* WORK TASK
Once the pictures are removed, reproduce what is left of the data below exactly.

* DATA BELOW

=== Begin Enclosure ===

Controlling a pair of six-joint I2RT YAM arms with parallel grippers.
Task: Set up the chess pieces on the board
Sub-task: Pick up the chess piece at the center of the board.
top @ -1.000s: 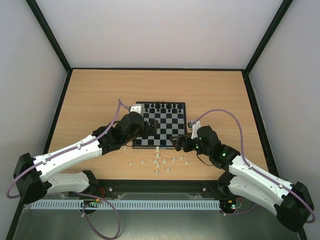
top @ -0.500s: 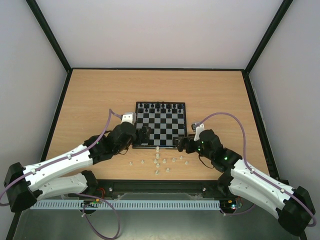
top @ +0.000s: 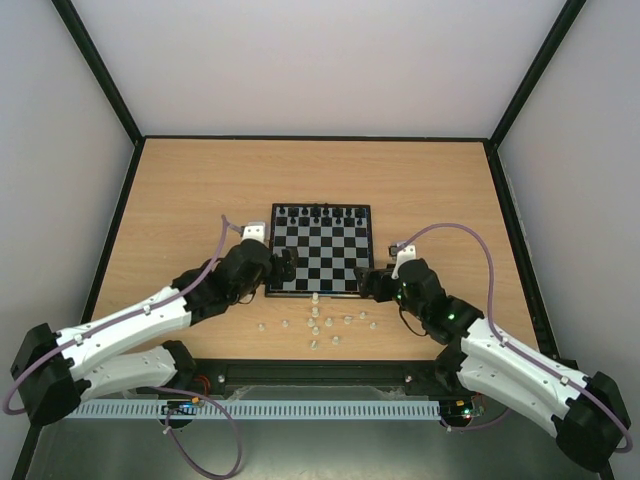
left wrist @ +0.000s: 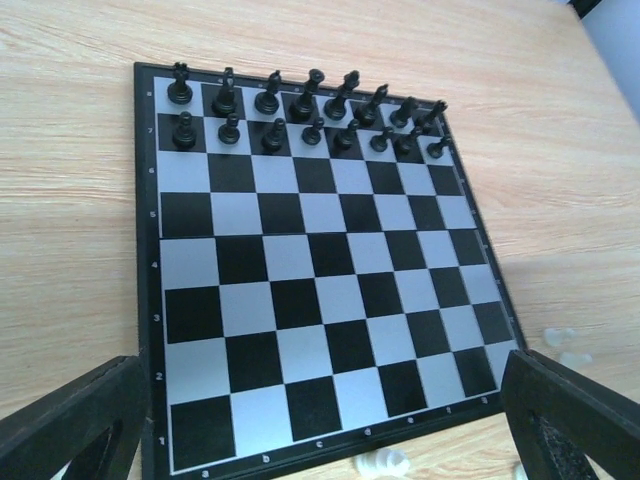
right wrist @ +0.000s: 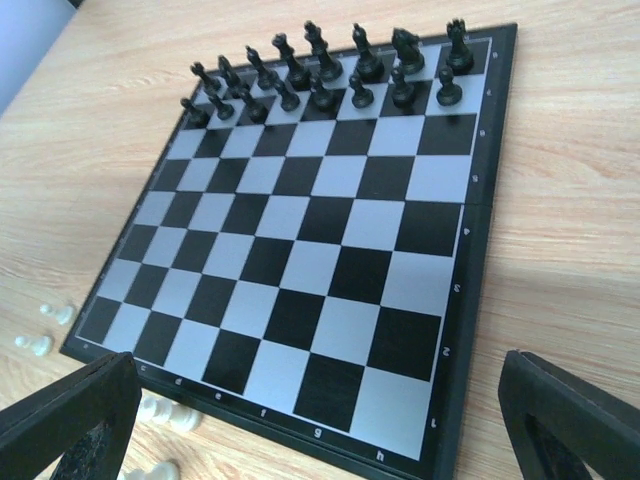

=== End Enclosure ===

* RESPONSE
Controlling a pair of six-joint I2RT YAM arms with parallel grippers.
Task: Set up the chess pieces on the board
Sub-task: Pick up the chess piece at the center of the board.
top @ -1.000s: 
top @ -0.500s: 
top @ +0.000s: 
left wrist @ +0.000s: 
right wrist @ +0.000s: 

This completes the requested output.